* _Exercise instructions_: What you return should match the material below line for line, except that no image appears in it.

######

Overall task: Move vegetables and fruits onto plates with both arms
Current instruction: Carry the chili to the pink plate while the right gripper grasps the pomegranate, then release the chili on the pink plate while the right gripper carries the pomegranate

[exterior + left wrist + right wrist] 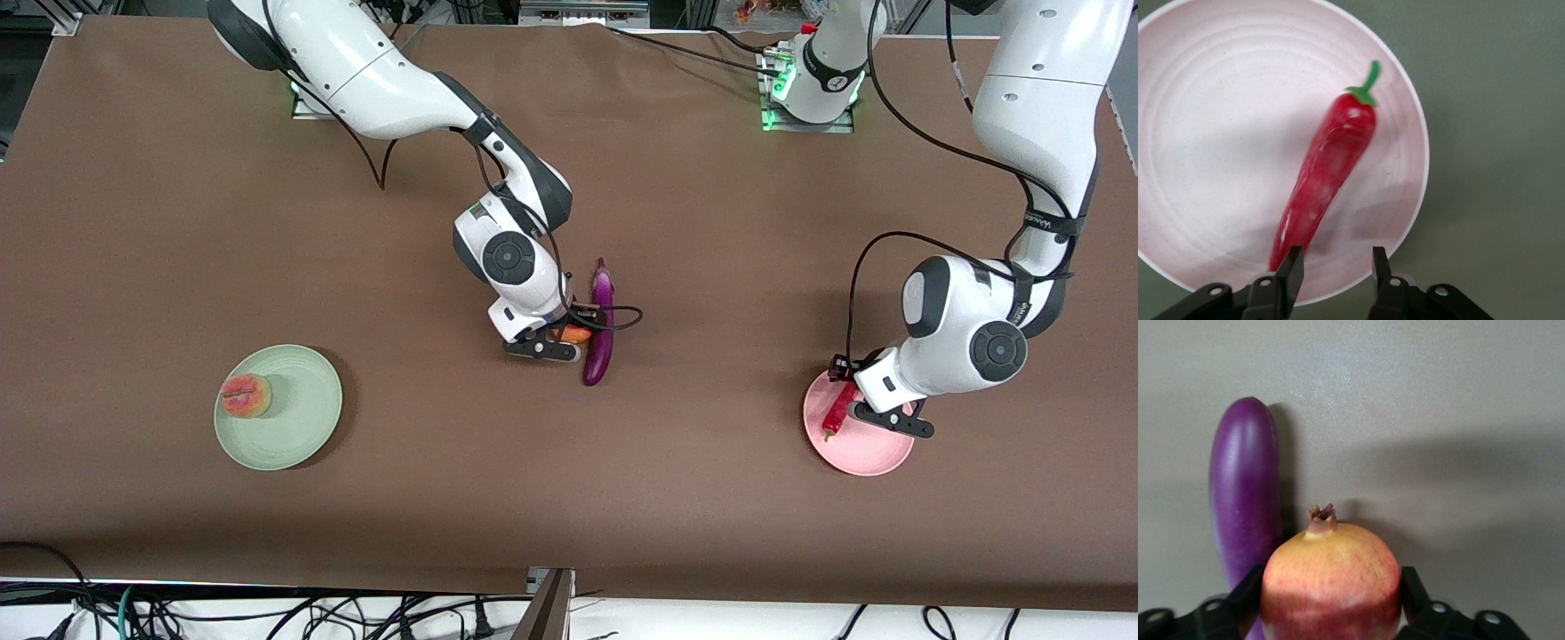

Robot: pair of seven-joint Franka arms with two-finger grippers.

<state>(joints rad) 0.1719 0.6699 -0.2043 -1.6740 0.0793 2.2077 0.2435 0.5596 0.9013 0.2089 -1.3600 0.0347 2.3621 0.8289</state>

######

* _Solution to the exercise_:
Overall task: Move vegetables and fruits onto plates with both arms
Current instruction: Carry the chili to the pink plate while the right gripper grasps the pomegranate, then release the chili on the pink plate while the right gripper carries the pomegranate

[exterior + left wrist + right wrist] 

Robot: pair of seven-joint Franka arms with two-finger grippers.

<state>(joints rad) 0.1719 0.6699 -0.2043 -1.6740 0.0793 2.2077 0.2435 0.5596 0.9013 0.2089 -1.3600 0.0347 2.3621 0.8289</state>

An answer has been given, and the exercise is complete.